Heaps' Law
What it is
Heaps’ Law describes how vocabulary size grows as corpus size increases. The law states vocabulary size V grows as a power law of corpus size N: V = K × N^β, where K and β are constants (typically 10 ≤ K ≤ 100, 0.4 ≤ β ≤ 0.6). This means vocabulary grows sub-linearly: adding more text yields diminishing returns in new words.
[illustrate: Plot of corpus size (x-axis) vs. vocabulary size (y-axis) showing power-law curve; comparison across languages and domains]
How it works
Heaps’ Law:
- V(N) = K × N^β
- log(V) = log(K) + β × log(N)
Typical parameters:
- β ≈ 0.4–0.6 (sub-linear growth)
- β ≈ 0.4: highly repetitive text (children’s books, technical docs)
- β ≈ 0.6: diverse text (literary works, news)
Implications:
- Doubling corpus size increases vocabulary by ~30% (if β = 0.5)
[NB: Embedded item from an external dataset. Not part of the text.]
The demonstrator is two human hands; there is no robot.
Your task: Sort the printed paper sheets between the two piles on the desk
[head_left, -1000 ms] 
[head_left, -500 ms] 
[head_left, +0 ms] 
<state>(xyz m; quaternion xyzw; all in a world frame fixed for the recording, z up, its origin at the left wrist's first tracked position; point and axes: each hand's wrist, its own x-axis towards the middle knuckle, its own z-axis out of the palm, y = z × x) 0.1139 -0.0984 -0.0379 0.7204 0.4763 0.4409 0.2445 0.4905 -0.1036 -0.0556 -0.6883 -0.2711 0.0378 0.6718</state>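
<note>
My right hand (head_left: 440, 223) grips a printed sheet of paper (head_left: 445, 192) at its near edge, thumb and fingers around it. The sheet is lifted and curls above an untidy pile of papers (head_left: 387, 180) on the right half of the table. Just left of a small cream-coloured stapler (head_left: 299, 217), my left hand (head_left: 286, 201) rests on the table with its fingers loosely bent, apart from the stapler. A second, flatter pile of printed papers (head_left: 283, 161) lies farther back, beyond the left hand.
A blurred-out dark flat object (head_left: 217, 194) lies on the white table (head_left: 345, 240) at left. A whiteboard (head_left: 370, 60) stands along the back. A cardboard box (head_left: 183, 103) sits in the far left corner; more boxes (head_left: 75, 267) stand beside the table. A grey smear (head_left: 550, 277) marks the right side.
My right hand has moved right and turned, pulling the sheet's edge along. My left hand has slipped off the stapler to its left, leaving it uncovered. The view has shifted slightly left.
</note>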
- Vocabulary is bounded (approaches asymptote)
- Different languages have different β (English ~0.5, highly inflectional languages higher)
Example
Corpus growth (English Wikipedia):
Tokens | Vocabulary | Predicted (β=0.5, K=44)
100 | 420 | 440
1k | 1,900 | 1,400
10k | 5,300 | 4,400
100k | 11,300 | 13,900
1M | 28,300 | 44,000
10M | 72,000 | 139,000
Observation: Heaps' Law explains sub-linear growth
After 1M tokens: 28k unique words (28% of corpus types)
After 10M tokens: 72k unique words (0.72% of corpus types)
Variants and history
Heaps’ Law formulated by Harold Stanley Heaps (1978). Empirical variations around β; different language families show different exponents. Theoretical explanations: information theory, random graph models, lognormal distribution. Refinements: include stopwords, normalize by language, account for morphology. Law holds across natural languages, programming languages, and even biological sequences.
When to use it
Use Heaps’ Law when:
- Estimating vocabulary size for corpus of given size
- Predicting growth of vocabulary as text is added
- Comparing language richness across corpora
- Planning corpus annotation effort (diminishing returns)
- Understanding language learning curves
Practical: To achieve 95% vocabulary coverage, need much larger corpus than for 80% coverage (Heaps’ Law suggests exponential growth).